In New Moon, when Edward (temporarily) breaks up with Bella, there is a montage scene showing the extent to which she is shattered by this. She sits on a chair, staring into space, as the seasons pass by and the weather changes. This shows just how emotionally dependent Bella is on Edward, to the point where life as she knows it is no longer the same now that they are apart.

Bella is also insecure: there are countless references in the movie about her ungracefulness and lack of confidence. When Edward takes interest in her, it makes her feel special. Without his attention and approval, she is insignificant, uncool and pitiful. Bella is portrayed as a damsel in distress in several scenes, like when another student’s van was about to crush her in the school parking lot, had Edward not swooped in and stopped it with his super strength.

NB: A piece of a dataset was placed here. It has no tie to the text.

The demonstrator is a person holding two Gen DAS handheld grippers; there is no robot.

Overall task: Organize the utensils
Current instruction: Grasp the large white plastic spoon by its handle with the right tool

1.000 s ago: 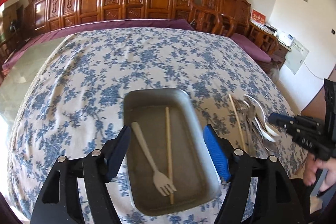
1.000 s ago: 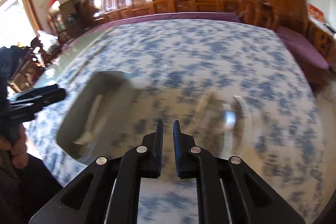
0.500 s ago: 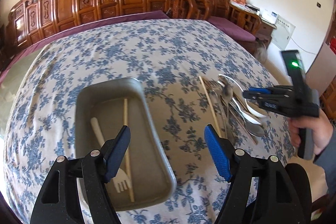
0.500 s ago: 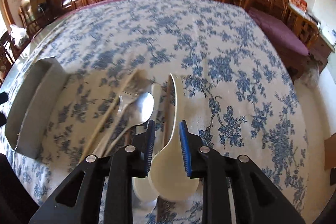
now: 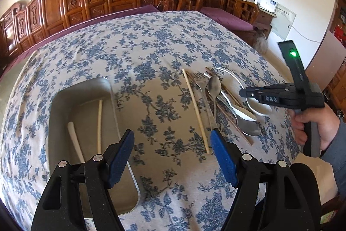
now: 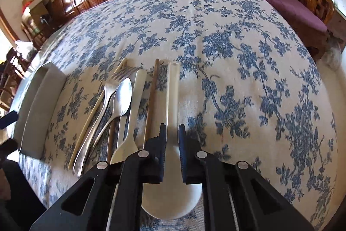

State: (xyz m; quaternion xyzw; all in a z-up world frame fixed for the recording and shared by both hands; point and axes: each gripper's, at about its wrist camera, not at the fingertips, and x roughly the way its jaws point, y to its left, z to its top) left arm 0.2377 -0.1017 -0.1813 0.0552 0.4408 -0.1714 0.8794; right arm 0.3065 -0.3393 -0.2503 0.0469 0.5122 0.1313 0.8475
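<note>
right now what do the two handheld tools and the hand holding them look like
Both are black plastic two-finger tools with blue ribbed pads and silver rivets at the finger joints. The left tool shows broad blue pads. The right tool carries raised "DAS" lettering, a grey grip, and an upright black bar with a lit green light. The hand holding it wears a grey sleeve.

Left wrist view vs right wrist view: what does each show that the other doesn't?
Only left wrist: the open left tongs, the tray's inside with a white fork and a pale chopstick, and the person's hand holding the right tool.

Only right wrist: the right tongs closing astride the white spoon at its handle.

Both: the metal tray, the utensil pile and the floral tablecloth.
</note>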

Edward is also 108 years old, and in the first movie, Bella is only 17. The rest of the Cullens have perfectly suitable vampire significant others. Why not Edward? Why was he the only one who fell for a human, when it is so forbidden? These two are not in a healthy relationship; they are infatuated with one another in an toxic way, and those are two different things that the movies do not make clear. It is time for Hollywood to stop writing in relationships like Bella and Edward’s, because it encourages young and easily-influenceable viewers that this is what they should desire. The media industry can do better, and as consumers of media we have definitely matured from the 2008 Twilight days. Hopefully, we can start to phase out the Bella and Edwards of films from this point forward.